Pakistan has been credibly castigated as the international ‘nursery of terrorism’ ~ the impact on the passport is only consequential.

Tellingly, even though the British-Indian ethnicity far outstrips those from the British-Pakistani diaspora by a clear margin, the racist slur affixed on to all people from the Indian sub-continent (entailing even the sizeable population of those from Bangladesh, Sri Lanka and Nepal) in the United Kingdom is ‘Paki’! Somewhere in the 1960s and 70s when revisionist and extremist winds started blowing ‘back home’, the sensibilities of society, culture and therefore popular perception, changed for the worse.

As the Pakistani society and narrative has steadily gone down the slippery slope of unreason, intransigence and unacceptance of modern times, it continues to suffer perceptions of repressive tendencies. It took British Home Secretary Suella Braverman to specifically call out British-Pakistani gangs for sexual grooming ~ she had insisted that the Pakistani ethnic-specific call-out was the overwhelming truth and therefore not racist.

In an article defending her allegation she noted, “If we are to address the injustice of the grooming gangs’ scandal, we must be willing to acknowledge the role that ethnicity played in covering it up.”

With such a backdrop and the news of mushrooming extremism and violence emanating from Pakistan, it is hardly surprising that it suffers diminishment in international imagination and dignity.

Even the recent horrific boat tragedy off the coast of Greece, which is believed to have drowned hundreds of trafficked refugees is rife with murmurs of ill-treatment of Pakistanis.

There are damning accounts of how Pakistanis were condemned to, “the most dangerous part of the trawler”, where they had little or practically no chance of survival.

Guardian reports that while some nationalities were allowed on the top deck of the boat which was inherently more comfortable and safer, the Pakistanis were forced below the deck. They were apparently snubbed when they asked for equitable conditions.

So, while there is understandable anger and angst at the purported laxity (even deliberate dereliction) by the Greek authorities that perhaps resulted in the terrible tragedy ~ it is the secondclass treatment and discrimination of the Pakistanis, even by the human traffickers and the boat staff (when contextualised with other nationalities on board like the Egyptians, Syrians etc.), that is stark.

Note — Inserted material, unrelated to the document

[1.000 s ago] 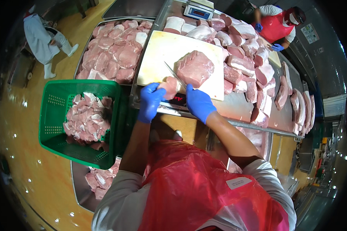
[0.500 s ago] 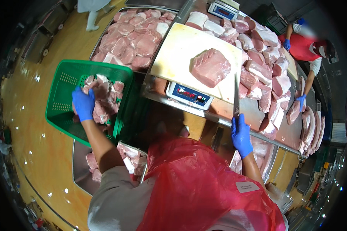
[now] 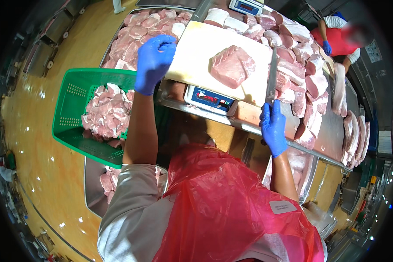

Seemingly, living in denial is a Pakistani specialty, considering the defiant and unlearnt front that it continues to put up in the face of unprecedented socio-economic desperation, societal implosion and a civil-war-like situation when conflated with the reality in Khyber-Pakhtunkhwa, Baluchistan etc.

Even Pakistan’s ostensible ‘backyard’ and progeny in the form of Afghan Taliban is up in arms against it, while the sectarian dissonance with a Shi’ite Iran is a permanent problem.

The Arab Sheikhdoms are also no longer as generous or accommodative as they used to be and while they are making their own peace and diplomatic relations with Israel, the ‘land of pure’ remains the oddity that hasn’t moved along with the times ~ worse, it is harking back to heresy and heterodoxy as the pressure increases.

A cursory look at the fate of the once ridiculed ‘East Pakistan’, or now the relatively thriving Bangladesh, versus Choudhry Rahmat Ali’s dream of the ‘land of the Pure’ and its people, is a story by itself.